Brazil’s inflation in mid-February exceeded economists’ forecasts for the eighth consecutive month, adding pressure on the central bank to raise interest rates. Swap rates rose.
Prices as measured by the IPCA-15 price index rose 0.68 percent from Jan. 16 through Feb. 14, the national statistics agency said today. The median estimate from 38 analysts surveyed by Bloomberg was for a 0.62 percent increase. Annual inflation accelerated to 6.18 percent from 6.02 percent the previous month.
Inflation has exceeded the central bank’s 4.5 percent target for more than two years as Dilma Rousseff’s government spurred demand by extending tax breaks for consumer goods and pressuring banks to lower lending rates. With inflation running faster than Chile, Peru, Colombia and Mexico, the bank’s ability to keep its benchmark lending rate at a record low 7.25 percent to boost growth is being put to the test.
“Today’s number shows inflation is very worrisome, it remained rather high even with the reduction in electricity rates,” Newton Rosa, chief economist at SulAmerica Investimentos, said by telephone from Sao Paulo. “Inflation is distancing itself more and more from the center of the target and without a doubt could prompt the central bank to act.”
Swap rates on the contract maturing in January 2014, the most traded in Sao Paulo today, rose six basis points, or 0.06 percentage point, to 7.73 percent at 9:15 a.m. local time. The real strengthened 0.3 percent to 1.9664 per U.S. dollar.
“It is unrealistic to imagine that inflation will converge to 4.5 percent in 2013,” central bank director Carlos Hamilton told reporters yesterday in Belo Horizonte. “Inflation is showing resistance in the first half and will tend to fall in the second half.”
The central bank is signaling a “conditional commitment” to raise rates if inflation does not fall in the second half of the year as it expects, Tony Volpon, head of emerging market research for the Americas at Nomura Securities International Inc., wrote in a note on Feb. 19
Price increases through mid-February were led by education, which rose 5.5 percent due to rising tuition at the beginning of the school year. Food and beverage prices jumped 1.7 percent.

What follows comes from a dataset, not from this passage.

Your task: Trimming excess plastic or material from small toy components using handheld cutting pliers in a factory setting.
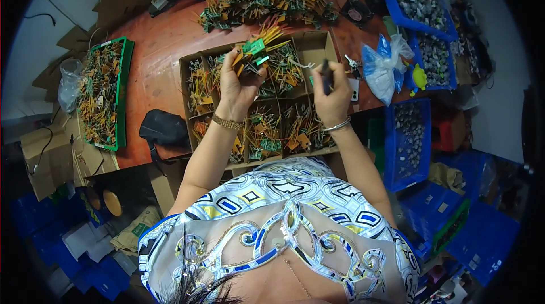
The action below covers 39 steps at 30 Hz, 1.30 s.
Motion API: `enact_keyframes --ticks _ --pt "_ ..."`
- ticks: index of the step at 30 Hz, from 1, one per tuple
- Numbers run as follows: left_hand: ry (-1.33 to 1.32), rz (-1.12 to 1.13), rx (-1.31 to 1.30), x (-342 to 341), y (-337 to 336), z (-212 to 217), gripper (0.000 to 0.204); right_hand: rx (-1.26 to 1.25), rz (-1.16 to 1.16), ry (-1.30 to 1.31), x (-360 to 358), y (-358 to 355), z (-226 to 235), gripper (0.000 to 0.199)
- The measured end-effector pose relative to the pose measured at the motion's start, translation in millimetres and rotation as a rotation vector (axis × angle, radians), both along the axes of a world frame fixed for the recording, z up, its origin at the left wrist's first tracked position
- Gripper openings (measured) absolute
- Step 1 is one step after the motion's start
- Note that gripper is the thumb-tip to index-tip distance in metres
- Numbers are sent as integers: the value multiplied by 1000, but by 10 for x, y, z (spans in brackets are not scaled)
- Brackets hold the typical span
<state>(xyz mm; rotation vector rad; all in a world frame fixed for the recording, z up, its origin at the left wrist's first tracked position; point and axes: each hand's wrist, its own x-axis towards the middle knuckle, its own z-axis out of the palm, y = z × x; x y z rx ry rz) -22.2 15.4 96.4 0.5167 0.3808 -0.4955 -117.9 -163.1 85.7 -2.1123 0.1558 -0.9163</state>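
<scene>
Green-and-orange wire bundle in left hand

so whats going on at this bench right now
A person sits at a reddish table, working over a divided cardboard box filled with small wired parts. The left hand holds up a bundle of green parts with orange and yellow leads. The right hand grips a dark pen-like tool upright. More of the same parts lie in a pile behind the box and in a green tray on the left. Blue bins stand on the right.
</scene>
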Motion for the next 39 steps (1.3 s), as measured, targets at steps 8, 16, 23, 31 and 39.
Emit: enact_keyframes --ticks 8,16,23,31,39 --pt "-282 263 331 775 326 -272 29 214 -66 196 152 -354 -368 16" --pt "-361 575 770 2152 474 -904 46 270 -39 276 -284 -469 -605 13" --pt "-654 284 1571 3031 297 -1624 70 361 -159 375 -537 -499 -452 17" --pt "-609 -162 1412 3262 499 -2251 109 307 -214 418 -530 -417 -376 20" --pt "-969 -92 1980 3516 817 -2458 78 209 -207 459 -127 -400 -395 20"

Brazil’s gross domestic product expanded 1 percent last year, the central bank estimates, down from 2.7 percent in 2011 and 7.5 percent in 2012. Economists in the most recent central bank survey reduced their inflation outlook for this year, to 5.7 percent, after six straight weeks of raising their forecasts. The analysts forecast the economy will grow 3.08 percent this year and 3.65 percent in 2014.
Finance Minister Guido Mantega said yesterday that inflation is under control. The government’s reduction of power rates for consumers that came into effect in January lowered electricity costs 13.5 percent in the month through mid-February and provided the largest downward pressure on inflation, 0.45 percentage points, the statistics agency said.

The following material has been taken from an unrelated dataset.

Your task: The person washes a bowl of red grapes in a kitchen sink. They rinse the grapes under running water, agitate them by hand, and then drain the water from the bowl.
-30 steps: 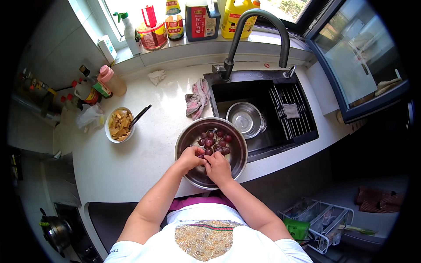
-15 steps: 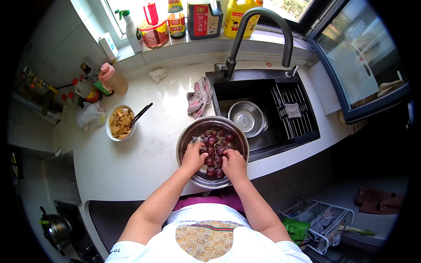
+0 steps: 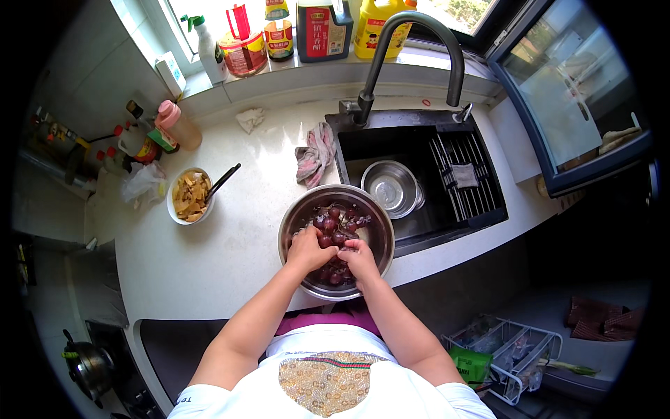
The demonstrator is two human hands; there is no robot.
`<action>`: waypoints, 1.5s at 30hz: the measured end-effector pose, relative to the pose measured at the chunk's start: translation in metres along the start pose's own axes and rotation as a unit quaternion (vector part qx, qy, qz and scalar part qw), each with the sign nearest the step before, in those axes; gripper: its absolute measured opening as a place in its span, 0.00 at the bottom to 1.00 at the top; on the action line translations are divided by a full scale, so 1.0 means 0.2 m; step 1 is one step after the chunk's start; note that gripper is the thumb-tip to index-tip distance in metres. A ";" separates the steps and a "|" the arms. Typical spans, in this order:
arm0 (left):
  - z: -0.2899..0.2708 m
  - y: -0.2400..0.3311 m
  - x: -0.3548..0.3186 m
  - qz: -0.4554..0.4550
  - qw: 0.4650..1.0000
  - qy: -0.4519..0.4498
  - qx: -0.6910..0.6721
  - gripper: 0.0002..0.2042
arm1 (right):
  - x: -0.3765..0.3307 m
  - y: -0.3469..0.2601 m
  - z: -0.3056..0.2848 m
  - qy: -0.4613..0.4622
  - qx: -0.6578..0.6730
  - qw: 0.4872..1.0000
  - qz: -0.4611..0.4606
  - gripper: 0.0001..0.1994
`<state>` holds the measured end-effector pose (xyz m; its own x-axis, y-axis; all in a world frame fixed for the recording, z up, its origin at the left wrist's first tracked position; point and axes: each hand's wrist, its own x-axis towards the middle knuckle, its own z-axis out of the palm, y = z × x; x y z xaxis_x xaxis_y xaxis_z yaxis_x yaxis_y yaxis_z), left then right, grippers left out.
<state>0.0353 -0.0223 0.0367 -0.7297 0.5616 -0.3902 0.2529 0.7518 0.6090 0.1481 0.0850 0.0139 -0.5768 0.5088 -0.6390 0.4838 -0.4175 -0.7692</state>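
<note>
A wide stainless steel bowl (image 3: 382,234) stands at the counter's front edge, left of the sink. In it lies a bunch of dark red grapes (image 3: 333,222), which look wet. Both hands reach down inside the rim. My left hand (image 3: 311,250) is curled round grapes at the bunch's left side, its thumb pointing right. Just across from it, my right hand (image 3: 359,259) has its fingers closed at the middle of the bunch, near the left thumb. What exactly the right fingertips pinch is partly hidden.
The black sink (image 3: 426,223) holds a small steel basin (image 3: 389,188) under a dark faucet (image 3: 457,70). A crumpled rag (image 3: 316,155) lies beside it. Leftward stand a white bowl of food (image 3: 190,197) with a black-handled utensil (image 3: 225,181) and several bottles. An open window (image 3: 565,91) juts in at the right.
Both hands have come closer together over the grapes, the right one moving left and slightly down. The grapes have shifted in the bowl.
</note>
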 end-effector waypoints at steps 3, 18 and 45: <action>0.00 0.05 0.01 -0.011 0.999 -0.027 0.041 0.28 | 0.00 0.00 0.05 0.048 0.169 0.983 -0.048 0.21; 0.02 -0.08 0.07 -0.168 0.777 -0.187 -0.577 0.05 | -0.01 -0.02 0.00 -0.061 0.160 0.982 0.085 0.14; 0.05 0.09 0.02 0.297 0.926 0.234 0.006 0.06 | 0.08 -0.03 0.01 0.048 0.185 0.981 -0.030 0.16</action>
<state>0.0426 -0.0030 0.0396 -0.6538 0.6687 0.3540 0.7029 0.3637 0.6112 0.1343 0.0937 0.0079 -0.5238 0.6012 -0.6034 0.1687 -0.6212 -0.7653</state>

“You can make a lot of adjustments in managed prices like gasoline prices and electricity rates, but at the end of the day what matters is the rate of service inflation,” Pedro Tuesta, chief economist at 4Cast Inc., said by telephone from Washington.

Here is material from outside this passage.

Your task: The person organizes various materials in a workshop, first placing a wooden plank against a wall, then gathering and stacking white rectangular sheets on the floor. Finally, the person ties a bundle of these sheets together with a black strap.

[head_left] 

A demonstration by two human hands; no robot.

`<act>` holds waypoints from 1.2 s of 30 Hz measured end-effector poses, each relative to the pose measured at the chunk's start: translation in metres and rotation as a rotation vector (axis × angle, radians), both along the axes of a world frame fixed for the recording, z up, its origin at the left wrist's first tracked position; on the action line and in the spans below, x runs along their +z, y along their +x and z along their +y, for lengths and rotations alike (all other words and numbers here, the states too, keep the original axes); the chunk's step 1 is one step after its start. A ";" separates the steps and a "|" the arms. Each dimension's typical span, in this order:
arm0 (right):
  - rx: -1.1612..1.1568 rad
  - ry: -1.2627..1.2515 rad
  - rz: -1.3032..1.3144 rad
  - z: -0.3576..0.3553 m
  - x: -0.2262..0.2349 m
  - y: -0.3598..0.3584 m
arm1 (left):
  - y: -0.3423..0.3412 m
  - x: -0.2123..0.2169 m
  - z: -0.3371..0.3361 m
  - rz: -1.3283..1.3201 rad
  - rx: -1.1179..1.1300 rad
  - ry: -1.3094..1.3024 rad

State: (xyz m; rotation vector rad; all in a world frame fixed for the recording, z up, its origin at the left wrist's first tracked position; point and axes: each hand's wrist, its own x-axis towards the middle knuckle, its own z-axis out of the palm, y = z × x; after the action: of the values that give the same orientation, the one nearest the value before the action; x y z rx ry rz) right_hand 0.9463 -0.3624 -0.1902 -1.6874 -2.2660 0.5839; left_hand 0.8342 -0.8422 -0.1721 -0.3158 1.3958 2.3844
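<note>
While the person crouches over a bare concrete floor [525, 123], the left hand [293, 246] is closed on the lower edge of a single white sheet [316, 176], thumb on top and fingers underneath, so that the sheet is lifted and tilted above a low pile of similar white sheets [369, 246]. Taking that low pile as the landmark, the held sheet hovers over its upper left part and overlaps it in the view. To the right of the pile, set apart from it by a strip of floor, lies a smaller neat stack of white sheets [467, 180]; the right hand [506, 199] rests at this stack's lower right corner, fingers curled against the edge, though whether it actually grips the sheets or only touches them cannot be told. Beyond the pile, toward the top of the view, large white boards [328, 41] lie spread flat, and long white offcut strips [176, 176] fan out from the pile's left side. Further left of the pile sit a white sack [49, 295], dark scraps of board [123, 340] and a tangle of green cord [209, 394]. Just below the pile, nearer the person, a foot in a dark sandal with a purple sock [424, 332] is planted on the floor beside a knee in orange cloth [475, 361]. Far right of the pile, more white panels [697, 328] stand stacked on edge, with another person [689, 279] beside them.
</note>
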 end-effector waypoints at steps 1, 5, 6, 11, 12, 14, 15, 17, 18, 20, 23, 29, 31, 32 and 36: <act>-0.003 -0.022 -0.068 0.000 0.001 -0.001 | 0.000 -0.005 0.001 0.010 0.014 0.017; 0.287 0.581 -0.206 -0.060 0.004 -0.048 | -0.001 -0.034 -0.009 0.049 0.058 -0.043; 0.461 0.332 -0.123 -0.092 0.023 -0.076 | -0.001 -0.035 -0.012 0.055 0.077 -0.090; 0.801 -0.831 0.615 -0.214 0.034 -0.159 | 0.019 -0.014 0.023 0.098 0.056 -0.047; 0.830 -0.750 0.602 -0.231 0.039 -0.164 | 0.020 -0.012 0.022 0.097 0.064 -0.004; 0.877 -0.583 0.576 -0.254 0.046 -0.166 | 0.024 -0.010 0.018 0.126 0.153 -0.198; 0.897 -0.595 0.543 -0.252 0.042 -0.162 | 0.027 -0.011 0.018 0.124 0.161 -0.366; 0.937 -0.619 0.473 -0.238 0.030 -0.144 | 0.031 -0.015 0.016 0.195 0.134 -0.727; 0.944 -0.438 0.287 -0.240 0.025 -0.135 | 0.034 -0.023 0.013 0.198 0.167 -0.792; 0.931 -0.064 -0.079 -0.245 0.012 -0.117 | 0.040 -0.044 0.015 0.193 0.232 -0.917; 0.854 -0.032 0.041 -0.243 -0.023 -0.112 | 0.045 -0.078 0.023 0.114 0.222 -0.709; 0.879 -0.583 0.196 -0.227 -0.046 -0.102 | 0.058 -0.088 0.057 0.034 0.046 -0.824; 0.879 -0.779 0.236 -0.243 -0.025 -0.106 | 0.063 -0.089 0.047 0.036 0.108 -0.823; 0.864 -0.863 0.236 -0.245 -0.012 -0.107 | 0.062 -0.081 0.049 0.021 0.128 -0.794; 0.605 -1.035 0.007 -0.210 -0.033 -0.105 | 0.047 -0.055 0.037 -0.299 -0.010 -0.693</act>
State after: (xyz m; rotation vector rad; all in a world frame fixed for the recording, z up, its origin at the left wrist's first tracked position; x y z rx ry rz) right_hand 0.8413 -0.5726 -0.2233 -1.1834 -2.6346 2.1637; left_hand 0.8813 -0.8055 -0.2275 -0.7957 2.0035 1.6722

Tuesta estimates services inflation is running at 8.5 percent to 9 percent due to demand created by a strong labor market and real wage increases. Unemployment fell to a record 4.6 percent in December.
Brazil isn’t lacking in demand and now must address its supply-side issues, policies for which “take longer to bear fruit,” central bank president Alexandre Tombini said yesterday in Urbana, Illinois.